Preface

This study manual is specially written for the honors students of engineering discipline like CSE, EEE and Textile.

Introduction to statistics

Probability

Random variable (r.v)

Some special discrete random variables

Bernoulli r.v

  • PMF: \(P(X=x)=f(x)=p^x(1-p)^{1-x}; \ \ x=0,1\)
  • Mean: \(\mu=E(X)=p\)
  • Variance: \(\sigma^2 =E(X-\mu)^2=E(X^2)-\mu^2=p(1-p)\)

Binomial r.v

  • Consider an experiment of tossing a biased coin 3(number of trials,
    1. times.
  • Tosses are independent, each toss has only TWO Outcomes-Head (Success) and Tail (Failure) [this type of trial is called the Bernoulli Trial].
  • Suppose, \(P(H)=p\) and remain constant in each toss, consequently, \(P(T)=1-p=q\) (let).
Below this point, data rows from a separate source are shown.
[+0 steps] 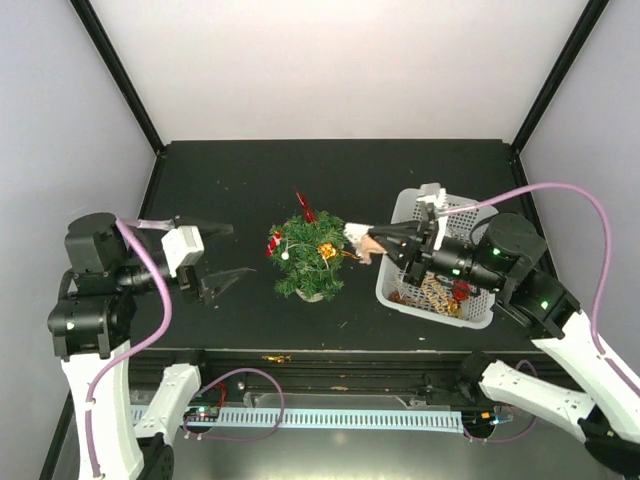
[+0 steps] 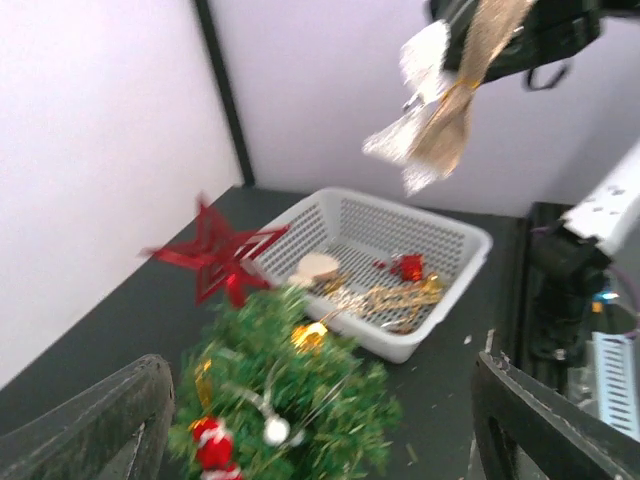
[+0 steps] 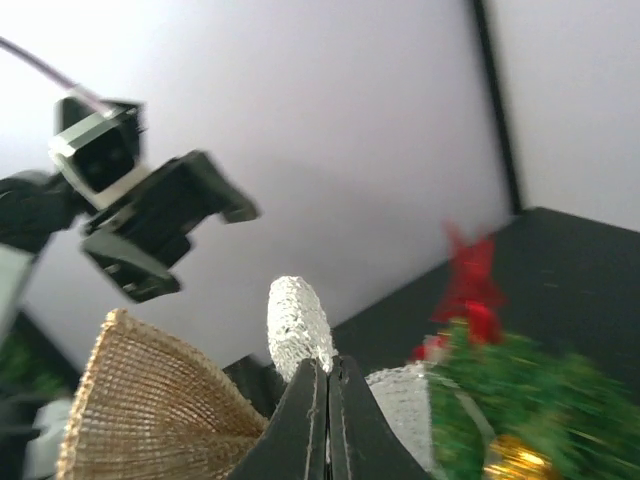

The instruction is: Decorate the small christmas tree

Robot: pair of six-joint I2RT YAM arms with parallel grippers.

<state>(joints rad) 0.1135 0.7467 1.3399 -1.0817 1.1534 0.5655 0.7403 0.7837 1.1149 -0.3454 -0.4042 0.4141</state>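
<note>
Centrally on the black surface (image 1: 250, 180) we see the small christmas tree (image 1: 310, 262) standing upright between the two arms, with a red star (image 1: 305, 208) on its top. A gold bell (image 1: 326, 250) hangs among the branches on its right side, a small red figure (image 1: 272, 243) on its left, and the left wrist view shows a silver ball (image 2: 275, 430) low in the needles. Our right pincer (image 1: 385, 240) is pressed together on the middle of a burlap and white mesh bow (image 1: 362, 243), which it holds in the air just beside the tree's upper right branches; we cannot tell whether bow and needles touch. Behind and below that arm sits the white mesh basket (image 1: 430, 312), well to the right of the tree, holding a gold bead chain (image 1: 435, 295), a red trinket (image 1: 460, 292) and a wooden disc (image 2: 318, 266). Our left pincer (image 1: 225, 252) is spread wide and holds nothing, level with the tree on its left side and apart from it, its fingers pointing toward the branches.
</note>
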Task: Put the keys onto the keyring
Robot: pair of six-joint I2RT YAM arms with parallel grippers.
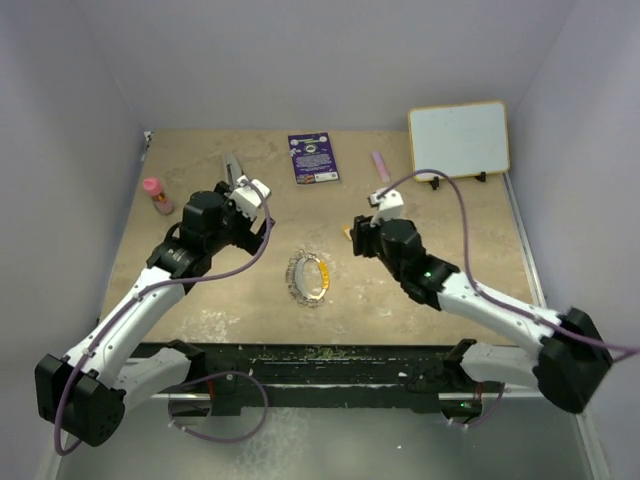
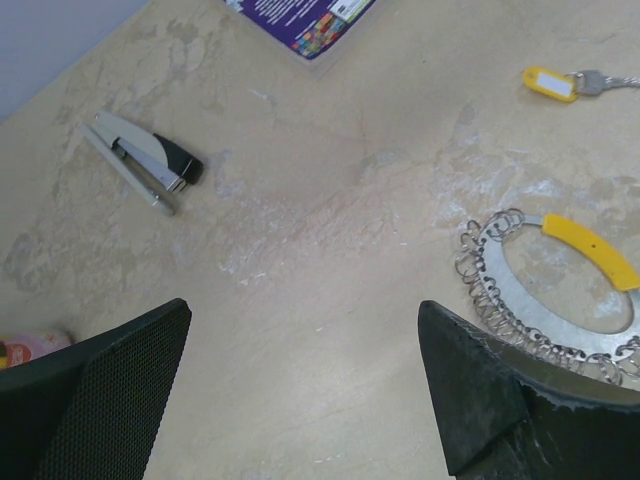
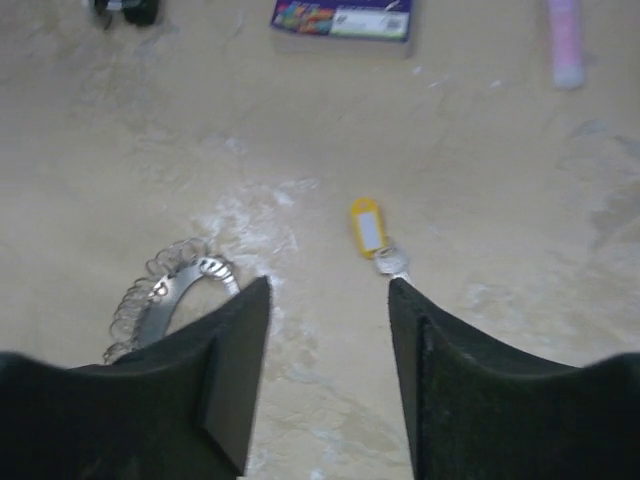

Suppose, \(X=\# \ \ of\ \ head\ \ (successes)\ \ in\ \ 3\ \ tosses\)

Now, what is the probability that, we will have exactly 2 heads (success) in 3 tosses?

That is, \(P(X=2)=?\)

Now, this can happen in the following ways:

\[P(X=2)=P(HHT)+P(HTH)+P(THH)\] \[=P(H)P(H)P(T)+P(H)P(T)P(H)+P(T)P(H)P(H)\] [Since tosses are independent]

\[=p.p.q+p.q.p+q.p.p\] \[=p^2 q+p^2 q+p^2 q=3p^2 q\] \[\therefore P(X=2)=\binom{3}{2}p^2q^{3-2} \] If, \(p=0.6\) is given, then we can easily compute \(P(X=2)=f(2)\). Now, if we repeat the toss 10 times \((n=10)\), with \(P(H)=p\), what is the value of \(P(X=3)=f(3)\)?

So, for \(n\) independent Bernoulli trials with a constant probability of success, \(p\), the probability mass function (PMF) of the random variable, \(X\)=# of successes in \(n\) trials is given below:

  • PMF:\(P(X=x)=f(x)=\binom{n}{x} p^x (1-p)^x \ \ ;x=0,1,2,...,n\)

  • CDF: \(P(X\le x)=F(x)=f(0)+f(1)+...+f(x)\)

  • Mean:\(\mu=E(X)=np\)

  • Variance:\(\sigma^2 =np(1-p)\)

  • We write \(X\sim Binom(n,p)\)

  • \(n\) and \(p\) are said to be the parameters of the Binomial distribution.

N.B: \(f(x)=F(x)-F(x-1)\) i.e \(f(3)=F(3)-F(2)\)

Probability plot of binomial r.v for different values of \(p\) and shape characteristics

Finding Binomial probability manually

Suppose, \(X\sim Binom(n,p)\); where \(n=5\) and \(p=0.6\). Find, (i) \(P(X=2)\) (ii) \(P(X \le 2)\) (iii) \(P(X\ge3)\).

Solution:

PMF of \(X\): \(P(X=x)=f(x)=\binom{5}{x} 0.6^x (0.4)^{5-x} \ \ ;x=0,1,2,...,5\)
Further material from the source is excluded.